How about metro areas as a whole, does west still come out better on the bigger picture?


----------



## -Corey-

Im sure they do, small cities in CA are a lot safer, like in Greater San Diego, most of the cities around have a murder rate below 1.


----------



## isakres

-Corey- said:


> Cities located on the West Coast are safer from what i see...
> 
> West Coast cities
> Boston - 11.2
> Atlanta - 17.3
> Detroit - 34.5
> Baltimore - 34.8
> Buffalo - 20.7
> Charlotte, NC- 7.6
> Cleveland, OH - 19.0
> Fort Wayne, IN- 8.9
> Memphis - 13.2
> Miami - 15.4
> Milwaukee - 15.5
> *New Orleans - 49.1*
> *New York - 6.4*
> Newark, NJ - 32.1
> Philadelphia - 19.6
> Pittsburgh - 17.6
> St. Louis, MO - 40.5
> Tampa, FL- 7.8
> Washington, DC. - 21.9
> 
> East Coast cities..
> 
> Albuquerque, NM - 7.7
> Anaheim, CA - 2.1
> Arlington, TX - 4.2
> Austin - 4.8
> Bakersfield, CA- 9.9
> *Compton, CA - 27*
> Dallas - 11.3
> Denver - 3.6
> *El Paso - 0.8*
> Fresno, CA - 9.3
> Houston - 11.8
> Las Vegas - 7.6
> Los Angeles - 7.6
> Mesa, AZ - 3.3
> Oakland, CA- 22.0
> Phoenix - 7.6
> Portland, OR - 3.9
> Riverside - 3.0
> Sacramento - 7.0
> San Antonio, TX - 5.7
> San Diego 2.2
> San Francisco - 5.9
> San Jose - 2.1
> Seattle - 3.1
> Tucson - 9.7



Shouldnt Boston be an East Coast City and LA a West Cost one Corey?

Anyway crime rates in New Orleans, St Louis, Detroit, Baltimore and Newark are surprisinly high.

Washington crime rates as for 2010 were a bit higher than crime rates in Monterrey.

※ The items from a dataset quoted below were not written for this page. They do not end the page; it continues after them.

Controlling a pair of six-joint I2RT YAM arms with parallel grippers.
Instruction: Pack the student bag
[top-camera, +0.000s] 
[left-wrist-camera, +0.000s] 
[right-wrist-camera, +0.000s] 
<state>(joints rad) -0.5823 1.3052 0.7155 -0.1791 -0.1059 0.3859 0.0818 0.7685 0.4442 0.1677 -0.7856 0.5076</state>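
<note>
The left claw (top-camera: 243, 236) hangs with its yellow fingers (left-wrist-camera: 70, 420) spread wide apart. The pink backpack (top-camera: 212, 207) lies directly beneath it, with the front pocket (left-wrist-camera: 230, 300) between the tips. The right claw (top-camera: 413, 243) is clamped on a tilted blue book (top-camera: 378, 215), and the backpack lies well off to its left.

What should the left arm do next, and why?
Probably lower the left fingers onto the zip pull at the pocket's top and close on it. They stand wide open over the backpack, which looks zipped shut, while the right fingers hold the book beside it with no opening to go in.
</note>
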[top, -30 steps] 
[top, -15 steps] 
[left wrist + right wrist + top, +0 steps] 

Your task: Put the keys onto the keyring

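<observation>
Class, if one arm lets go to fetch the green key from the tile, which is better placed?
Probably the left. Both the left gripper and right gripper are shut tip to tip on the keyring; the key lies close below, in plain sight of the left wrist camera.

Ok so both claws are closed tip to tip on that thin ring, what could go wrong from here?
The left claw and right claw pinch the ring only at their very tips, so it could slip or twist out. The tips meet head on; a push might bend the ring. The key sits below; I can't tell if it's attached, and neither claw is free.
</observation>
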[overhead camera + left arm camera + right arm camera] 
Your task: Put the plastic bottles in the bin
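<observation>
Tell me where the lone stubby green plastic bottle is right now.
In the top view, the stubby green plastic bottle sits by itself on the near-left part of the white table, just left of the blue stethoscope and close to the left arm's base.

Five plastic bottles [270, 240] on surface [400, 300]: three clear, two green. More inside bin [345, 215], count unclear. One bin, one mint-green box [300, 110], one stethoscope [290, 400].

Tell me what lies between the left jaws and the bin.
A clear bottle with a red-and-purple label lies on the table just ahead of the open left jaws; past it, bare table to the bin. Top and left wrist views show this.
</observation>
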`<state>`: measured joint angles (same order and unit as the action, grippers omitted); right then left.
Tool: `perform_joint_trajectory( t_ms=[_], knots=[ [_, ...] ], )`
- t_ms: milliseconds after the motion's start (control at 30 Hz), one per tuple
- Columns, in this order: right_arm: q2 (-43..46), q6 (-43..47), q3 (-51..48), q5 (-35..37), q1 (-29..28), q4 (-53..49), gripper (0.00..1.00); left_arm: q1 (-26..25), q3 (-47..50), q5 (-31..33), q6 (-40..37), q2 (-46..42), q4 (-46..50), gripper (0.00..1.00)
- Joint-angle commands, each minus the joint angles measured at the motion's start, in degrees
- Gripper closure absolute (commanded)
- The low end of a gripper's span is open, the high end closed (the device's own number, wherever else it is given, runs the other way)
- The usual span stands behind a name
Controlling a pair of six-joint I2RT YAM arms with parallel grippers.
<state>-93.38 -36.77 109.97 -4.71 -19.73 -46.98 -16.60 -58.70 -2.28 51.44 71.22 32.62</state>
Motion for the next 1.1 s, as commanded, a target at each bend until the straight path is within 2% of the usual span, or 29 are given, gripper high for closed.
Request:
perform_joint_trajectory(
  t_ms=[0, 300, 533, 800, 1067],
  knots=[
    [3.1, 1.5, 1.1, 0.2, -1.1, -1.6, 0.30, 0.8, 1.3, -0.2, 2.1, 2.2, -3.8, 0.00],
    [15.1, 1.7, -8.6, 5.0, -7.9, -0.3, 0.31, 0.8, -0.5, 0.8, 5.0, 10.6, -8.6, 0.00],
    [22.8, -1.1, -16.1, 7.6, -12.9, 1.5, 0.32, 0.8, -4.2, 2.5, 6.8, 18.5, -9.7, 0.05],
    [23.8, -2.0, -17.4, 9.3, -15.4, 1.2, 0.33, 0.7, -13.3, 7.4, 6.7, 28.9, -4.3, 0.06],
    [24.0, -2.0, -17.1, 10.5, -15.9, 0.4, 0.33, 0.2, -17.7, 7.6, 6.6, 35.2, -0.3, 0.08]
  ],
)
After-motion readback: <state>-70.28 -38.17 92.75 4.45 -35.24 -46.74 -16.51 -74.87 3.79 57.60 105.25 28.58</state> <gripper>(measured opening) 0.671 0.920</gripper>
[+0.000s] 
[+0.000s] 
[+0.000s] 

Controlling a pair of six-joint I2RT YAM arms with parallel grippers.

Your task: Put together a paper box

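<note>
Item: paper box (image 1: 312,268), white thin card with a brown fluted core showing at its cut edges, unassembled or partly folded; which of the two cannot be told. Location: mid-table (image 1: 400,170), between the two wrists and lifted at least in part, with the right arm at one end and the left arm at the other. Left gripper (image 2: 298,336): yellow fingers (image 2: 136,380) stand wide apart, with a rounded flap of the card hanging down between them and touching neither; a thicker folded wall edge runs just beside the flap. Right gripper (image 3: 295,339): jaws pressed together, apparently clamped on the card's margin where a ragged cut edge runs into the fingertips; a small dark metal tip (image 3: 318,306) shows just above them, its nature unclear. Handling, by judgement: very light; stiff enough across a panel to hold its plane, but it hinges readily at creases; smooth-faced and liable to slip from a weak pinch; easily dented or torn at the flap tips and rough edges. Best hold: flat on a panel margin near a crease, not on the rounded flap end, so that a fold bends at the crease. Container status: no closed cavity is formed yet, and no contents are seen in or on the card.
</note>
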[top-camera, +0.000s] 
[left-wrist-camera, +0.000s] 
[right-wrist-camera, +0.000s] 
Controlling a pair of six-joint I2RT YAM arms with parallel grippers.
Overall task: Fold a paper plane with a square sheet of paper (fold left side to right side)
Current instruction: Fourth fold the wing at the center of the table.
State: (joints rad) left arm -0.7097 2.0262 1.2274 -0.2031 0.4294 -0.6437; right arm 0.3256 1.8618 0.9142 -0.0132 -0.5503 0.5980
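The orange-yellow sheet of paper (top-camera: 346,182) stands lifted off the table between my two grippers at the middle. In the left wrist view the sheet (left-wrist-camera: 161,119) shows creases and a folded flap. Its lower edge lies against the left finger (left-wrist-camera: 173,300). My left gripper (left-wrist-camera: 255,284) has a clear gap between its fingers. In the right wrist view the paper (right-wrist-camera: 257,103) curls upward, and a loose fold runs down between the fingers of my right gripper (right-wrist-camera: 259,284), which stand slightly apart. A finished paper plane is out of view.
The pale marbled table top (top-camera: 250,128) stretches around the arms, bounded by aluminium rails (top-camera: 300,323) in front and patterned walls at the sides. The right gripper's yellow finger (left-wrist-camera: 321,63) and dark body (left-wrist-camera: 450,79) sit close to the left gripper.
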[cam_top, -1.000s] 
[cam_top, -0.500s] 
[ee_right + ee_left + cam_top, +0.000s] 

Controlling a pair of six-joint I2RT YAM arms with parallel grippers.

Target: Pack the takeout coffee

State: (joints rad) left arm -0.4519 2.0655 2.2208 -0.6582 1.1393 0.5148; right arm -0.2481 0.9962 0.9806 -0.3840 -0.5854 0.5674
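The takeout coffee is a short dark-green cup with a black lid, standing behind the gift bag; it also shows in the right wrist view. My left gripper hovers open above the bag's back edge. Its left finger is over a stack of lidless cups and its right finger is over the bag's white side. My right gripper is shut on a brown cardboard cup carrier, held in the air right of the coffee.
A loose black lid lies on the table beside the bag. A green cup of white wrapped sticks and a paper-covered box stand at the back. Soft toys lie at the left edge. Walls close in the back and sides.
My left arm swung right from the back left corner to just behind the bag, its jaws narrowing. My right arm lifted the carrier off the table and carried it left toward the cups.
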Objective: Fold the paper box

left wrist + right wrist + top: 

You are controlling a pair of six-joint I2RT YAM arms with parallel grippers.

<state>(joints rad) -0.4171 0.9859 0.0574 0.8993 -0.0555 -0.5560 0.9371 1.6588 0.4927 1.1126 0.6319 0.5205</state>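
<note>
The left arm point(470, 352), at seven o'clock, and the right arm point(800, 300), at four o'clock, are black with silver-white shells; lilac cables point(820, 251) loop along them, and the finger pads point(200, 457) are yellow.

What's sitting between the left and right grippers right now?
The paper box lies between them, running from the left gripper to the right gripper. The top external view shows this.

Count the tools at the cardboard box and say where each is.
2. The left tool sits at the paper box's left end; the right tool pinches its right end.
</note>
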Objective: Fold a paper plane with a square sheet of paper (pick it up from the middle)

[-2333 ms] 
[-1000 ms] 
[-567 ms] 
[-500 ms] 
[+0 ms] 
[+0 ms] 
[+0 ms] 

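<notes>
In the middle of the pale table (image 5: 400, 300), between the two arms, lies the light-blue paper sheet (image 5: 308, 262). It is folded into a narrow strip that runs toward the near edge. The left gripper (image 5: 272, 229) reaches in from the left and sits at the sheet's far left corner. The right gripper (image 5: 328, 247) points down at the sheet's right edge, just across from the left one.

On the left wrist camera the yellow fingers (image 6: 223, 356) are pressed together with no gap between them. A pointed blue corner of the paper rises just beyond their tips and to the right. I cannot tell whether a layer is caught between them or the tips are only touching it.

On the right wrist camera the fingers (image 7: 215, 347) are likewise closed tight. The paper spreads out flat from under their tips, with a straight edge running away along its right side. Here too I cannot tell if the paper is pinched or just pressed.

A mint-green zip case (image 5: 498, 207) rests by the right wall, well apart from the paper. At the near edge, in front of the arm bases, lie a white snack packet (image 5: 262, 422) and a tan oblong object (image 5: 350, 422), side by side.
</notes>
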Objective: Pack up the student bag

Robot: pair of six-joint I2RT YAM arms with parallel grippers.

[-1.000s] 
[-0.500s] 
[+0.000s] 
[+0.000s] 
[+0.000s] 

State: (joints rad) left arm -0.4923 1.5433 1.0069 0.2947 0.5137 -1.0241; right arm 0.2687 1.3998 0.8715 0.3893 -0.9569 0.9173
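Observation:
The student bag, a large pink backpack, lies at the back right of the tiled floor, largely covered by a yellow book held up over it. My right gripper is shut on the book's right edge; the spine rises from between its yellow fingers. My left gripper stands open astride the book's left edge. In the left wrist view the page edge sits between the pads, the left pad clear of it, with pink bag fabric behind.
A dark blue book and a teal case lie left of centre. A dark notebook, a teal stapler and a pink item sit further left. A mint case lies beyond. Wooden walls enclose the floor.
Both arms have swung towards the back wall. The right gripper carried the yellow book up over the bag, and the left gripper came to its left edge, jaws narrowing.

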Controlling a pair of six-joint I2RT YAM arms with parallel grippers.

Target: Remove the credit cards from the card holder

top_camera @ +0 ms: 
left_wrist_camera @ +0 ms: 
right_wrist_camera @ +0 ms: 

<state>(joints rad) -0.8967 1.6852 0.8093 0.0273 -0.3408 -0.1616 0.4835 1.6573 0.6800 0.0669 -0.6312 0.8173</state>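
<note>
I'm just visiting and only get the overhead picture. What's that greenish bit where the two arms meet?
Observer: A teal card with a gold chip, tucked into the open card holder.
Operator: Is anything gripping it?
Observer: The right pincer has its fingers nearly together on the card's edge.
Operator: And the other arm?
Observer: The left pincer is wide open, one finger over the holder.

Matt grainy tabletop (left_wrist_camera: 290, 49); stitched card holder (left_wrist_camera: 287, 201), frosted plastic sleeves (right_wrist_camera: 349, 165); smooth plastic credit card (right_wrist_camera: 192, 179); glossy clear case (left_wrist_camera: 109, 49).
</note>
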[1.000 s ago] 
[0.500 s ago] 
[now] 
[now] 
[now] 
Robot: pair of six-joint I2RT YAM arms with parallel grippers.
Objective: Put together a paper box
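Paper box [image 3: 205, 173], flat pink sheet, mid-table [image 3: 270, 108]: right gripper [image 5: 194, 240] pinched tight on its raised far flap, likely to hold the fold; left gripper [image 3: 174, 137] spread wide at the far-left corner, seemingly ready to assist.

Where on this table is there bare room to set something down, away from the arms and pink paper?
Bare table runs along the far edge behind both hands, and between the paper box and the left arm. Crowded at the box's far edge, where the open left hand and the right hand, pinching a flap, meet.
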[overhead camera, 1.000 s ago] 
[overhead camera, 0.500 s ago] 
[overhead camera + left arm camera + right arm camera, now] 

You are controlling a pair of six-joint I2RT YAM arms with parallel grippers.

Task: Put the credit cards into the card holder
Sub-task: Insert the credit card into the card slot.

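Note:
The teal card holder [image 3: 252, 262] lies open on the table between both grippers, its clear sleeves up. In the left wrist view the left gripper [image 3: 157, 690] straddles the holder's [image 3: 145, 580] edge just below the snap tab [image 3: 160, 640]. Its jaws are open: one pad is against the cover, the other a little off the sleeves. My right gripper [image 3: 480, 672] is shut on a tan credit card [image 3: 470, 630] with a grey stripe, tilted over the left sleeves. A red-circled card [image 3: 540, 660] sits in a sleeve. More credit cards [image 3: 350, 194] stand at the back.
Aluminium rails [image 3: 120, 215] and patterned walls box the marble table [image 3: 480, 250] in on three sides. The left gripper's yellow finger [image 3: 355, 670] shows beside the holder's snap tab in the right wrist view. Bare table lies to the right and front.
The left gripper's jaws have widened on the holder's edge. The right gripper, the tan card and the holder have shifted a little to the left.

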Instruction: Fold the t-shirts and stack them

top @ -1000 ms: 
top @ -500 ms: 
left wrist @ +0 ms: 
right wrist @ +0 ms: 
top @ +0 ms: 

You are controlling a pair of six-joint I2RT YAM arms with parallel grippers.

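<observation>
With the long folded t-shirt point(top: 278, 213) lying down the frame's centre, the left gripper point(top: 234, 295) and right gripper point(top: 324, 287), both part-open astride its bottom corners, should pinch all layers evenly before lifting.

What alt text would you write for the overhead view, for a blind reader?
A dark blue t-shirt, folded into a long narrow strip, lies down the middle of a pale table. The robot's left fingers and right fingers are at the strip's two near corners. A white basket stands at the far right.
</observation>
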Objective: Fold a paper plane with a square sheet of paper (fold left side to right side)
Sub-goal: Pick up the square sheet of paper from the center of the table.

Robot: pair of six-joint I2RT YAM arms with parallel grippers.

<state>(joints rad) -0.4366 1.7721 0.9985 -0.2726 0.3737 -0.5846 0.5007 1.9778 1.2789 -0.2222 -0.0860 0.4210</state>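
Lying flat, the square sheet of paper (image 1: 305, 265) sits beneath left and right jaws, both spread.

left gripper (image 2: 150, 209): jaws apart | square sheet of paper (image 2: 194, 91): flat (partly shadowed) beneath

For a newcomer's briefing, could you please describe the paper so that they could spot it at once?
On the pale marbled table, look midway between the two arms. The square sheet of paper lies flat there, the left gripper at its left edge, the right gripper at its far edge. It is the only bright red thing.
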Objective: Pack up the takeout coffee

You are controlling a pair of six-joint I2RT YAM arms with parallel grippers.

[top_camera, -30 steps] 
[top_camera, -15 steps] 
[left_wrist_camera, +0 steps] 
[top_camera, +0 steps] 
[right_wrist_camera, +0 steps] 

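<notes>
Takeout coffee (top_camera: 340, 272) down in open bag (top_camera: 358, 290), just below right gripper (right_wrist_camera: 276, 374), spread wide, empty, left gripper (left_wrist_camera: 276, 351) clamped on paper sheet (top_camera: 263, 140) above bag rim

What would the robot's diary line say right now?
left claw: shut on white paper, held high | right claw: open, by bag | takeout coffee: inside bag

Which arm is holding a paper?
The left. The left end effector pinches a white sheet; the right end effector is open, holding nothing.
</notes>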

Anyway, the viral violence in Monty during the first semester of 2011 may lead our crime rates to new levels around 30. Fortunatly, crime rates started to decrease during the second semester (core gangs battles moving east and southwards to other states).


----------



## -Corey-

Oh yeah my bad, i dont know what i was thinking :hahaha:.


----------



## isakres

:crazy2:


----------



## musiccity

El Paso is only 0.8?! 


That's very ironic as it's right across the river from Ciudad Juarez!


----------



## -Corey-

Same for San Diego and Tijuana!!


----------



## monkeyronin

cbcake said:


> It's interesting to look at the numbers when you divide the major US cities into two groups, eastern and western United States.



Remember that the municipalities for most eastern US cities usually make up a smaller portion of the metro than western ones do (with the crime more concentrated in the inner-cities). Comparing metros would be more fair. 

While I couldn't find a list of states by murder rate, for example, here's one showing the violent crime rate in every state - which evidently shows that there's little correlation between east/west and having a low/high violent crime rate: 









http://en.wikipedia.org/wiki/File:US_Violent_Crime_2004.svg


----------



## -Corey-

That's an old map.


----------



## Jonesy55

If anything it looks like the north-south divide is more clear than an east-west divide. :dunno:


----------



## desertpunk

musiccity said:


> El Paso is only 0.8?!
> 
> 
> That's very ironic as it's right across the river from Ciudad Juarez!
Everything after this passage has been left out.